With two months left in 2017, we’re on track to have our best year ever.

Harbor Commission President Lou Anne Bynum

There are also concerns about the escalating fees, which increased 2.3% to $72.09 per TEU on Aug. 1.

According to PierPass, the fees were raised six times since its inception a dozen years ago: 2011 through 2013 and 2015 through 2017. PierPass cited a 2015 analysis from KPMG that found 77% of the fee goes to union labor, 11% to nonunion labor, 9% to equipment costs and 3% to administrative overhead.

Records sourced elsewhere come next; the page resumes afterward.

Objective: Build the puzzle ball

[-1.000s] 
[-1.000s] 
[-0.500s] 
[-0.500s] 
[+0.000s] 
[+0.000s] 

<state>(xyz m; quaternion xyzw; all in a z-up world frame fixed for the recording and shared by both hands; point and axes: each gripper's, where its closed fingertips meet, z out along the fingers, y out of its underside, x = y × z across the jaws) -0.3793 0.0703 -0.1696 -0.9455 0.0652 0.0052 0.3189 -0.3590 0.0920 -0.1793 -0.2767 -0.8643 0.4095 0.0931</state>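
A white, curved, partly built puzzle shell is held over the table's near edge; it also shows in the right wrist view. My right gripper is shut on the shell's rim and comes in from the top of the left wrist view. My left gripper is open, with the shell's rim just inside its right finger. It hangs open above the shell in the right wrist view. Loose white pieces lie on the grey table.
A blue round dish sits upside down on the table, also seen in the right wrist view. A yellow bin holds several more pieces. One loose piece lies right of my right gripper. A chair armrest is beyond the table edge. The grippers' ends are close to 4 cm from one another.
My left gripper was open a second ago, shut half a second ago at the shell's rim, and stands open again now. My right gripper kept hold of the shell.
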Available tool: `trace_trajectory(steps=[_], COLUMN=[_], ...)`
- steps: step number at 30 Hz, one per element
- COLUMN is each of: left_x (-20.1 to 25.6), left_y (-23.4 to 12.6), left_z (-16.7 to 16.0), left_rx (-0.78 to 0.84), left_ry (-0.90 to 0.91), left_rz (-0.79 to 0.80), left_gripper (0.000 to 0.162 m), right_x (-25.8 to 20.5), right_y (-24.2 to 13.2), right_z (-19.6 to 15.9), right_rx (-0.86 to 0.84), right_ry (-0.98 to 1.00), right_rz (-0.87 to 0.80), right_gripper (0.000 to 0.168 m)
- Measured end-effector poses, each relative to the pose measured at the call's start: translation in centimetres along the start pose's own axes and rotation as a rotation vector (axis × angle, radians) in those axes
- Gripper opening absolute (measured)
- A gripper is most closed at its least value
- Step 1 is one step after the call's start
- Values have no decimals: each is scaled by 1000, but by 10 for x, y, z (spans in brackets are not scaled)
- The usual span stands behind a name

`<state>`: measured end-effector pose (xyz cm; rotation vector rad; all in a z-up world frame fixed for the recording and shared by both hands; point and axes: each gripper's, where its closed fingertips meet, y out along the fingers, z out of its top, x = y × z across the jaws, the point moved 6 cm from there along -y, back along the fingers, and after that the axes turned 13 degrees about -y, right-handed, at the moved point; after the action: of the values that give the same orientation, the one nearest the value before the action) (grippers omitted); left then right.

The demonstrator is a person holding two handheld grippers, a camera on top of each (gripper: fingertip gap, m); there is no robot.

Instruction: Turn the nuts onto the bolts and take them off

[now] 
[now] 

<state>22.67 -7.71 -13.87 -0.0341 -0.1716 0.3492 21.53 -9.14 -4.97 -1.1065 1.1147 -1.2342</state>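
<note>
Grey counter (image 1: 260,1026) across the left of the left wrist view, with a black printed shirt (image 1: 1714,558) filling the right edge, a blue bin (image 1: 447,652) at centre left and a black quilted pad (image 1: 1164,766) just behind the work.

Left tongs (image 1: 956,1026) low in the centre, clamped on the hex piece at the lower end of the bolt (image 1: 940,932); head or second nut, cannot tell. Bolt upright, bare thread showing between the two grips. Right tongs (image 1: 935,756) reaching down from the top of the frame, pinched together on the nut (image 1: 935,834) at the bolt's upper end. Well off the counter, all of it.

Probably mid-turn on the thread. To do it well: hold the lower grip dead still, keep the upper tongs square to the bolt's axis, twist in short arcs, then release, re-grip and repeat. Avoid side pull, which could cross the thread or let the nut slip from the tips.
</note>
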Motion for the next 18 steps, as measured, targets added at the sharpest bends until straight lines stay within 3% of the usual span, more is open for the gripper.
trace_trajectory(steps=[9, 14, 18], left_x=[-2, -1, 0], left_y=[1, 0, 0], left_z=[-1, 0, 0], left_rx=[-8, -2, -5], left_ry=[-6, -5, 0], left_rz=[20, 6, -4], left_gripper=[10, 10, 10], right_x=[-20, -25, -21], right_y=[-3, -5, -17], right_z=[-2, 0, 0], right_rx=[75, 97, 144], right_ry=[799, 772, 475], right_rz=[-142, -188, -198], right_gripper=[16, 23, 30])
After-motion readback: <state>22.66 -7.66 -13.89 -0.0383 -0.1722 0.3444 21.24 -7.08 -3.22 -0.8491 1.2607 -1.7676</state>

SC Analytics calculated the net costs to operate off-peak shifts totaled $224.7 million in 2016, but the terminals raised only $182.7 million through the fee.

Tioga will analyze the effects of two alternatives to the current system: a flat fee on both daytime and nighttime cargo moves and a portwide peel-off, in which trucks would operate like taxis in an airport queue, picking up the next container in the stack.

Cargo owners and trucking companies have balked at the second option because it would introduce an element of the unknown regarding who exactly is picking up their container.

Recommendations and a final report are expected during the first quarter of 2018.